Original Research ARTICLE
Single cell imaging of nuclear architecture changes
- 1Living Systems Institute, College of Engineering, Mathematics and Physical Sciences, University of Exeter, United Kingdom
- 2University of Exeter, United Kingdom
- 3Cell Biology, Institute of Experimental Immunology, Faculty of Medicine, University of Zurich, Switzerland
The dynamic architecture of chromatin, the macromolecular complex comprised primarily of DNA and histones, is vital for eukaryotic cell growth. Chemical and conformational changes to chromatin are important markers of functional and developmental processes in cells. However, chromatin architecture regulation has not yet been fully elucidated. Therefore, novel approaches to assessing chromatin changes at the single-cell level are required. Here we report the use of FTIR imaging and microfluidic cell-stretcher chips to assess changes to chromatin architecture and its effect on the mechanical properties of the nucleus in immune cells. FTIR imaging enables label-free chemical imaging with subcellular resolution. By optimizing the FTIR methodology and couple it with cell segmentation analysis approach, we have identified key spectral changes corresponding to changes in DNA levels and chromatin conformation at the single cell level. By further manipulating live single cells using pressure-driven microfluidics, we found that chromatin decondensation – either during general transcriptional activation or during specific immune cell maturation – can ultimately lead to nuclear auxeticity which is a new biological phenomenon recently identified. Taken together our findings demonstrate the tight and, potentially bilateral, link between extra-cellular mechanotransduction and intra-cellular nuclear architecture.

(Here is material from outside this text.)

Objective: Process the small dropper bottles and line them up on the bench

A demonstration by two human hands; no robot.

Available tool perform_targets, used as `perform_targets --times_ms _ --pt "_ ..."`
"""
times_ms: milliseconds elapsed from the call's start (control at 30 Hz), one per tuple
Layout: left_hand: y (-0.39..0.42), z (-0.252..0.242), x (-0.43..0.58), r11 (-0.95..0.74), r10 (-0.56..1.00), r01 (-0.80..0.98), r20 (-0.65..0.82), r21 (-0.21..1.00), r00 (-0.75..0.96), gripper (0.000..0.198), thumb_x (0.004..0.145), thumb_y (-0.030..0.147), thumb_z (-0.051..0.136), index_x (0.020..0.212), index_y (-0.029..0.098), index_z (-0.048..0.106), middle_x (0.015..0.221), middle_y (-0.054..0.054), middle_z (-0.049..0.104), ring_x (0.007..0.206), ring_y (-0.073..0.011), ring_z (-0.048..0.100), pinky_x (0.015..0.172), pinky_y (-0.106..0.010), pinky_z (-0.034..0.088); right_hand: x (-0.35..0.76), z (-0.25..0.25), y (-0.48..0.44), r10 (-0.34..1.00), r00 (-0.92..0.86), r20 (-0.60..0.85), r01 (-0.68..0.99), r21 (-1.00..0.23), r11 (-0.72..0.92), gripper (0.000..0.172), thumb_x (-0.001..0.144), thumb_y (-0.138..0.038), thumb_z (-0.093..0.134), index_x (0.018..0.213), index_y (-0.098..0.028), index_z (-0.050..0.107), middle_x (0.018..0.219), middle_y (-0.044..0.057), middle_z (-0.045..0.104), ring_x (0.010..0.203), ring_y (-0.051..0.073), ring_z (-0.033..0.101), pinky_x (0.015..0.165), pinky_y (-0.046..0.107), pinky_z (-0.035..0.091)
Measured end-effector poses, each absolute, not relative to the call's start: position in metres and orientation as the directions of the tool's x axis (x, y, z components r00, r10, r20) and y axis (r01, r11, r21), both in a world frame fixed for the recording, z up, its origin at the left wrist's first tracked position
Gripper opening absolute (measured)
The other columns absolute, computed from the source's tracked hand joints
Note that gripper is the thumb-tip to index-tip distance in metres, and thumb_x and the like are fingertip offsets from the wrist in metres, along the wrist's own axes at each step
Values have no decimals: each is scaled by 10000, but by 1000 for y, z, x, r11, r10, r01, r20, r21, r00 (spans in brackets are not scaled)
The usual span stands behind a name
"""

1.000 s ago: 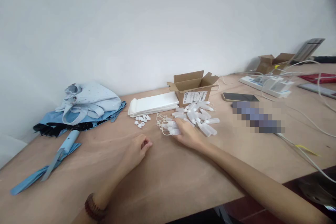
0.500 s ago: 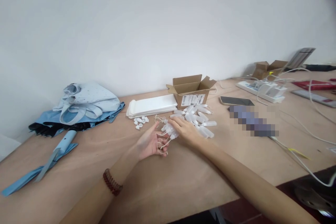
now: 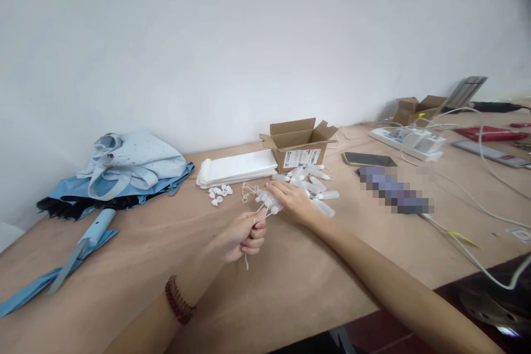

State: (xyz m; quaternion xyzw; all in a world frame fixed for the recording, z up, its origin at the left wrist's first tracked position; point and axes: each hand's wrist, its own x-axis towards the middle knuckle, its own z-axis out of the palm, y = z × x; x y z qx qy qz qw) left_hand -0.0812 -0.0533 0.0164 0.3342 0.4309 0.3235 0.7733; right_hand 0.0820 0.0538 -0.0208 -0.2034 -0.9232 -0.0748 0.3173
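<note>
My left hand is closed in a fist round thin white cords, and one loose end hangs below the fingers. The cords run up to a bunch of small translucent plastic bottles. Over that bunch curls my right hand, its fingertips gripping the bottles from the right; the palm side is hidden. More of the same bottles lie in a loose pile just behind and right of this hand. A tangle of white cord rests beyond my left hand, beside several small white caps.
A stack of flat white packets and an open cardboard box stand against the wall. At left lie a blue umbrella and a pale cloth bag. A phone, a power strip and cables occupy the right side.
My left hand has gone from open fingers under the cords to a fist closed on them, slightly lower. The right hand stays on the bunch of bottles.
</note>
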Motion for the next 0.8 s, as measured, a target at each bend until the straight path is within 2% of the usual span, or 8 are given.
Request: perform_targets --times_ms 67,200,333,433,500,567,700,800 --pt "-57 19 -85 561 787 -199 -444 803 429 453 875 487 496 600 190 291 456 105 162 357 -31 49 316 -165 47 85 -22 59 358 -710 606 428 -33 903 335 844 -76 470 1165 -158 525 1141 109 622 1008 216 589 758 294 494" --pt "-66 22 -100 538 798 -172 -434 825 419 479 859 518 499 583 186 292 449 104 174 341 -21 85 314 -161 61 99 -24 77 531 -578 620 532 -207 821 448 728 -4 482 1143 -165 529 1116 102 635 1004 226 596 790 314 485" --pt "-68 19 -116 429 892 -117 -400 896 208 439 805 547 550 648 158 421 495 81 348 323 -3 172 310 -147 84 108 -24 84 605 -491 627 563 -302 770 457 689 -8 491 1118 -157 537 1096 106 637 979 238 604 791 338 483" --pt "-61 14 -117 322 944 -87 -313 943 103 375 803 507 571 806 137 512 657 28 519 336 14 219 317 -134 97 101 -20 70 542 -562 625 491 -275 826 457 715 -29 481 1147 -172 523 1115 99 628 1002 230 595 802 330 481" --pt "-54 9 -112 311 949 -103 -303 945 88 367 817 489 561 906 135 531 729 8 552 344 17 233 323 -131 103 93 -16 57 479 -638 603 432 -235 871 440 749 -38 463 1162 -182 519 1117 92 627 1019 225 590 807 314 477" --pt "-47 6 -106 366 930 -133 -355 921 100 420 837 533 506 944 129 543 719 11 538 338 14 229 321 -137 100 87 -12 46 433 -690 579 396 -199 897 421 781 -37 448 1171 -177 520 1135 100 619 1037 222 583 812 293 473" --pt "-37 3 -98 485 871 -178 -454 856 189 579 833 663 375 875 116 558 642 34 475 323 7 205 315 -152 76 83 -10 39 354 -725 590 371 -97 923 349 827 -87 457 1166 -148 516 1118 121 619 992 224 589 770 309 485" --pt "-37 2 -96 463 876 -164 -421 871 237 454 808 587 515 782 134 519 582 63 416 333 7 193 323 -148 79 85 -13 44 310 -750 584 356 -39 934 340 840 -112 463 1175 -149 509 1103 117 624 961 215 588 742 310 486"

Keywords: B cell, Auxeticity, nuclear achitecture, Chromatin, Infrared Microscopy, Microfluidics
Received: 03 Apr 2019;
Accepted: 10 Jul 2019.
Edited by:Venkaiah Betapudi, US Army Medical Research Institute of Chemical Defense, United States
Reviewed by:Sophie A. Lelièvre, Purdue University, United States
John W. Peterson, Cleveland Clinic, United States
Scott T. Retterer, UT-Battelle, United States
Copyright: © 2019 Morrish, Hermes, Metz, Stone, Pagliara, Chahwan and Palombo. This is an open-access article distributed under the terms of the Creative Commons Attribution License (CC BY). The use, distribution or reproduction in other forums is permitted, provided the original author(s) and the copyright owner(s) are credited and that the original publication in this journal is cited, in accordance with accepted academic practice. No use, distribution or reproduction is permitted which does not comply with these terms.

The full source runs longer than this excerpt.